When two of her more difficult clients, Mrs YeahYeahYeah and her husband Mr NoNoNotNow ask her to clean for the husband’s autocratic mother, Mrs P, it might just be the straw that breaks the camel’s back for Janice. Yet she forms an unlikely alliance over stories with Mrs P. Catching the bus – Mike nearly always has the couple’s car – her attention is caught by one of the drivers who reminds her of a geography teacher.

“How many stories do you think that there are in the world? Seven? Eight? I can’t remember how many. I read in a magazine somewhere that there are only a certain number of stories ever told.”
  Mrs B sits quietly, watching her.
  Janice sighs. “You and I both know what’s coming, don’t we? It’s a predictable story. It has been played out in hovels and palaces around the world since the beginning of time. There are no new stories, Mrs. B.”
  “But this is your story, Janice, and I believe you need to tell it.”
  “Do I? Will it make any difference? I can’t change the ending.”
  “That’s where I think you’re wrong.”

Mrs P’s has determinedly unsettling ways, trading stories, including that of the scandalous Becky, a courtesan from Paris and her rise in society, in her attempts to hear Janice’s story. For we soon realise that Janice’s collecting of stories is her way of avoiding her own, a story that she feels is too dreadful to tell. Through all this, Mrs P also has a battle on her hands to stay in her university flat, while her son wants to throw her out.
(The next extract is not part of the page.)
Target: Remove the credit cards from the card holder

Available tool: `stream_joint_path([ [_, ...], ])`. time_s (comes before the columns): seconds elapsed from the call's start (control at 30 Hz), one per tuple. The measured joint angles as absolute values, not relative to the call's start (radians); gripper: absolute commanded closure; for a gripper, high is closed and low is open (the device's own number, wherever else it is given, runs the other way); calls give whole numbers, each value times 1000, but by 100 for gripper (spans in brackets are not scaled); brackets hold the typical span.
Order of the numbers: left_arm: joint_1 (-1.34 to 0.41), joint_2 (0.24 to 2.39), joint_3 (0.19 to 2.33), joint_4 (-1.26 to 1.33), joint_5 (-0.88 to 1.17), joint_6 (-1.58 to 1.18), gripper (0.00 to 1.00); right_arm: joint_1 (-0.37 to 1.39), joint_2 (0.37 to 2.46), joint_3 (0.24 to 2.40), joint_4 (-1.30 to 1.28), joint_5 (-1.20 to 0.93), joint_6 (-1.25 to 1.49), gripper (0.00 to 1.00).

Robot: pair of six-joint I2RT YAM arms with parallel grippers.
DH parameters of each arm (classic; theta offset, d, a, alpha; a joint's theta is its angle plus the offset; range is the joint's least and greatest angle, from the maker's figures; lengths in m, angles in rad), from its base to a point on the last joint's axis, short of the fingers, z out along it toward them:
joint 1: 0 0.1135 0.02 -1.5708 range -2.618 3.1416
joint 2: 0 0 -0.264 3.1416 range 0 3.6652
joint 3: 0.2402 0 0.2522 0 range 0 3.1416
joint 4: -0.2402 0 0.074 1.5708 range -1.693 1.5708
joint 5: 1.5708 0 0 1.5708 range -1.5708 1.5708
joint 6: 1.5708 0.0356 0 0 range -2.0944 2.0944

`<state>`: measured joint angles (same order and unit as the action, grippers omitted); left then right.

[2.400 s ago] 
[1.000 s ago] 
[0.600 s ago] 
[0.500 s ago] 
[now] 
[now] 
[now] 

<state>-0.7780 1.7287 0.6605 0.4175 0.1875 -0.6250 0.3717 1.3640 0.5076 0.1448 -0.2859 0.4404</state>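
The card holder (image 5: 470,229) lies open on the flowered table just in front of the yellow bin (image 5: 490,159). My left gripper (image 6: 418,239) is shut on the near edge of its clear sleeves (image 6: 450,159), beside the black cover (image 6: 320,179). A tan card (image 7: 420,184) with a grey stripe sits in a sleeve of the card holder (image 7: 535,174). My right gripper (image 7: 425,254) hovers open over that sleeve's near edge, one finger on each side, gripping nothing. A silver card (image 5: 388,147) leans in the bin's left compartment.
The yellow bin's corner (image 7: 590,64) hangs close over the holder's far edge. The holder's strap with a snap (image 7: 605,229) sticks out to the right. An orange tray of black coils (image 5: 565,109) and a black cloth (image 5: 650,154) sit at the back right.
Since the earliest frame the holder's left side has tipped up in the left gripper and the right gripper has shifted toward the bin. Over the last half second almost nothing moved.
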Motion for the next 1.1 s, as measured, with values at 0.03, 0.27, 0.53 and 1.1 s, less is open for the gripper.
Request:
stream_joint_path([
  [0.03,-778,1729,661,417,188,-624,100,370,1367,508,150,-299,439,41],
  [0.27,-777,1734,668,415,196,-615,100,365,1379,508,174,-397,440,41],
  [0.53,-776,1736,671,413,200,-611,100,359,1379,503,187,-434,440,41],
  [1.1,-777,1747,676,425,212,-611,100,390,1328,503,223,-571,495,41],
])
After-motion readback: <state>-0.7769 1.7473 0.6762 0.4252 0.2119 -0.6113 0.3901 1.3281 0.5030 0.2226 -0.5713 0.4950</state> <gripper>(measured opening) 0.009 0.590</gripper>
Janice is soon doing her bit to help.

There’s plenty of humour and whimsy in Janice’s interactions with her clients while the story builds in drama as it seems likely for Janice that change is in the air. This will not be without pain, but Janice has her friends to help her through, as well as Decius, the sweary dog that Janice walks for Mrs YeahYeahYeah, and who patently thinks Janice should be his owner.

We’re in classic ‘second chances’ territory here, and it all comes together nicely for a big-hearted read. The writing is witty enough to avoid being sentimental – often a danger with this type of book. Keen readers will enjoy the references to literature, while the characters are varied are and interesting. Look out for Page’s new novel, The Book of Beginnings, which will be out later this year. The Keeper of Stories is a four star read from me.